Since the excuse to not compare Athlon 64s to Intel Pentium based processors has always been "you can't compare apples to oranges," we found ourselves fairly entertained to come into the possession of a 3.6GHz EM64T Xeon processor. Intel's EM64T is Intel's true x86_64 initiative. This 3.6GHz Xeon processor is actually the exact same CPU in as the LGA775 Pentium 4F we will see in just a few weeks. We are offering a preview of an unreleased processor on 64-bit Linux systems. Now, we have Intel and AMD 64-bit x86 processors, 64-bit Linux operating systems and a few days to get some benchmarking done.

We are going to run the benchmarks for this review slightly different than we have in the past. We want to make our numbers easily replicable for those who have the necessary components, but we also want to show the fullest capabilities of the hardware that we have. Many of our previous benchmarks are not multithread (POV-Ray) or do not scale well. Unfortunately, this forces us to use a lot of synthetic benchmarks; but we feel the overall results are accurate and reflective of the hardware used.
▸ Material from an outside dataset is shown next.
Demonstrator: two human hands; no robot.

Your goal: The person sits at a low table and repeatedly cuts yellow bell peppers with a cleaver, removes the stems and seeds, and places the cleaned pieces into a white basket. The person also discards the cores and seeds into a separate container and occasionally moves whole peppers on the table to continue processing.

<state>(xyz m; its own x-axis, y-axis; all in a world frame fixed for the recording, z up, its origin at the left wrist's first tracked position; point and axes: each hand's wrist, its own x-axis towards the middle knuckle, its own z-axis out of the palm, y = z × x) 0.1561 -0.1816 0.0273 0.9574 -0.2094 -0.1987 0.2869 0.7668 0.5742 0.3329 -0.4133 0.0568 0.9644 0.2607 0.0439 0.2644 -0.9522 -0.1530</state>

The delicate bit for this review was using the SuSE 9.1 Pro (x86_64) installation rather than compiling it from scratch (à la Gentoo). This was done to preserve the ability to replicate our benchmarks easily. Fedora Core 2 refused to install on the IA32e machine because there was no recognized AMD CPU.

 Performance Test Configuration
Processor(s): Athlon 64 3500+ (130nm, 2.2GHz, 512KB L2 Cache)
Intel Xeon 3.6GHz (90nm, 1MB L2 Cache)
RAM: 2 x 512MB PC-3500 CL2 (400MHz)
2 x 512MB PC2-3200 CL3 (400MHz) Registered
Memory Timings: Default
Hard Drives Seagate 120GB 7200RPM IDE (8Mb buffer)
Operating System(s): SuSE 9.1 Professional (64 bit)
Linux 2.6.4-52-default
Linux 2.6.4-52-smp
Compiler: GCC 3.3.3
Motherboards: NVIDIA NForce3 250 Reference Board
SuperMicro Tumwater X6DA8-G2 (Only 1 CPU)
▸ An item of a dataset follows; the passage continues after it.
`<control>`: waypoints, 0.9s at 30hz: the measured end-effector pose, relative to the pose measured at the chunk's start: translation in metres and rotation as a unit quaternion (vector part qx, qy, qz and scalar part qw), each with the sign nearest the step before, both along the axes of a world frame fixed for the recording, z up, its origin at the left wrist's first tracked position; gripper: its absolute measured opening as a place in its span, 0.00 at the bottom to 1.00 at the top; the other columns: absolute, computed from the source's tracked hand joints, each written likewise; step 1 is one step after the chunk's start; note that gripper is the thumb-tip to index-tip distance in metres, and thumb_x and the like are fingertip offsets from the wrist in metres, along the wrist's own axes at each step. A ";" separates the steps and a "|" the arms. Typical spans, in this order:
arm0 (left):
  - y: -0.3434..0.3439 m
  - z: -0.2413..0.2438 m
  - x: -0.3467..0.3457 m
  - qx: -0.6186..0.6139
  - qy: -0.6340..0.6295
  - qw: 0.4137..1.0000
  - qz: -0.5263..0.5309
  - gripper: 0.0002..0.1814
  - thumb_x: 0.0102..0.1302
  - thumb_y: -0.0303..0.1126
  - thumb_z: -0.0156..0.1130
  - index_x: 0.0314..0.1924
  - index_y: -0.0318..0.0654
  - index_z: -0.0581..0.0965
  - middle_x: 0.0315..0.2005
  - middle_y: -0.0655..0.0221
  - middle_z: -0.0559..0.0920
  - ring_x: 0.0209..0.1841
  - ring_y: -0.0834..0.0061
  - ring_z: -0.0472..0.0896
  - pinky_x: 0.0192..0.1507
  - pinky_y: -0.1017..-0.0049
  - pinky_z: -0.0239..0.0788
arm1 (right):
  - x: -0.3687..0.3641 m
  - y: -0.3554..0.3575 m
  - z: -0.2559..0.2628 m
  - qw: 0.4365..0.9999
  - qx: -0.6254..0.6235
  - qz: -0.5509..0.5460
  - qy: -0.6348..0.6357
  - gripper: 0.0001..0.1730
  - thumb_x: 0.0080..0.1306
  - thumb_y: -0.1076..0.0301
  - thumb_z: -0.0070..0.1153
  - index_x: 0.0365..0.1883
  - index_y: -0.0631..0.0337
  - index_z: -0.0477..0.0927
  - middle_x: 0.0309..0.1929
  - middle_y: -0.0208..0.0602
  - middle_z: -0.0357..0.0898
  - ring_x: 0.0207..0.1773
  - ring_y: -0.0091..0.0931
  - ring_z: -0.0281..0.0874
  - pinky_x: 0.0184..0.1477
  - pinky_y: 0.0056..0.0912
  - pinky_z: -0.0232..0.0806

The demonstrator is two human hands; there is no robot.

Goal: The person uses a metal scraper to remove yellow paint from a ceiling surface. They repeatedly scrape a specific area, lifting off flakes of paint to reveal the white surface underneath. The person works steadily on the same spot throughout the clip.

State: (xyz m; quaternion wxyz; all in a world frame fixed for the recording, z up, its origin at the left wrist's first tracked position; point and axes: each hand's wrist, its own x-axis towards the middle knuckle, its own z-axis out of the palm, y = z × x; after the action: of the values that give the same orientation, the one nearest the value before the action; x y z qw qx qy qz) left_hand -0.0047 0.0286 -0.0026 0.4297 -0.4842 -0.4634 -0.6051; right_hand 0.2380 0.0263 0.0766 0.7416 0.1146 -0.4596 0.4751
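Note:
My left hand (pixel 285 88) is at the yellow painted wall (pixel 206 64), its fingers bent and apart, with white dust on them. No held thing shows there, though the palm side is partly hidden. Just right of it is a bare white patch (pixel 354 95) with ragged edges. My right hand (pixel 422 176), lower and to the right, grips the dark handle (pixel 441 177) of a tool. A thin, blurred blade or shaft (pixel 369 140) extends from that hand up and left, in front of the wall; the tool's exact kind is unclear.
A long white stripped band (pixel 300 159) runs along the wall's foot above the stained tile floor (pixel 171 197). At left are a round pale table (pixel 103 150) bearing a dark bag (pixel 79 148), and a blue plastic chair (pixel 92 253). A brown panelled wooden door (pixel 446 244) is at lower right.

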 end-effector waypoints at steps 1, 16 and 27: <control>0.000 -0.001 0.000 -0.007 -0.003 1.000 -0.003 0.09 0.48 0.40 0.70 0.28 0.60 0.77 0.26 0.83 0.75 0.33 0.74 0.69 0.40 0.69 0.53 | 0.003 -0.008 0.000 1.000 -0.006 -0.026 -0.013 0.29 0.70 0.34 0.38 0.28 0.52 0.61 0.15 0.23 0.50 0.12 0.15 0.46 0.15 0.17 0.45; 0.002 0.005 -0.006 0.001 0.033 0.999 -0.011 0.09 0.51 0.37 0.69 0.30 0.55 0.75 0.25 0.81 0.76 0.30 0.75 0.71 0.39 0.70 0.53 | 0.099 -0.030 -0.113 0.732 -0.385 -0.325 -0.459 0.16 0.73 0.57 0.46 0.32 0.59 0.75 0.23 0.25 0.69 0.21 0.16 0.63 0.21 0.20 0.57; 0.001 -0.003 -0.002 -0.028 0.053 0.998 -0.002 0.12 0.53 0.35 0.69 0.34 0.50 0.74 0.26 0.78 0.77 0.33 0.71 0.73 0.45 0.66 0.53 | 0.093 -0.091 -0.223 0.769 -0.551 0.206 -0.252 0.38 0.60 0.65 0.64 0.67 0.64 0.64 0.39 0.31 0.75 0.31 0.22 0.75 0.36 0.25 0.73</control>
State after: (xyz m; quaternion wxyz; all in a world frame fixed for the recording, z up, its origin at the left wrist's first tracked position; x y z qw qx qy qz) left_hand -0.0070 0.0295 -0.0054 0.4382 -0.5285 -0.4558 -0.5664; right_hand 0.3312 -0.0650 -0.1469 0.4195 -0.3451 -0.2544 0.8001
As there may have been a little confusion from the last review, the DDR PC-3500 only runs at 400MHz. The Infineon Registered RDIMMs used on the Xeon runs at slightly high latencies. All memory runs in dual channel configurations. We removed 1 CPU for the tests in this benchmark, but since HyperThreading was enabled, we used the SMP kernel. During the second half of the benchmarks, SMP was disabled and the tests were re-run under the single CPU generic kernel. These are both 64-bit CPUs, and so, all benchmarks are run on 64-bit OSes with 64-bit binaries wherever possible.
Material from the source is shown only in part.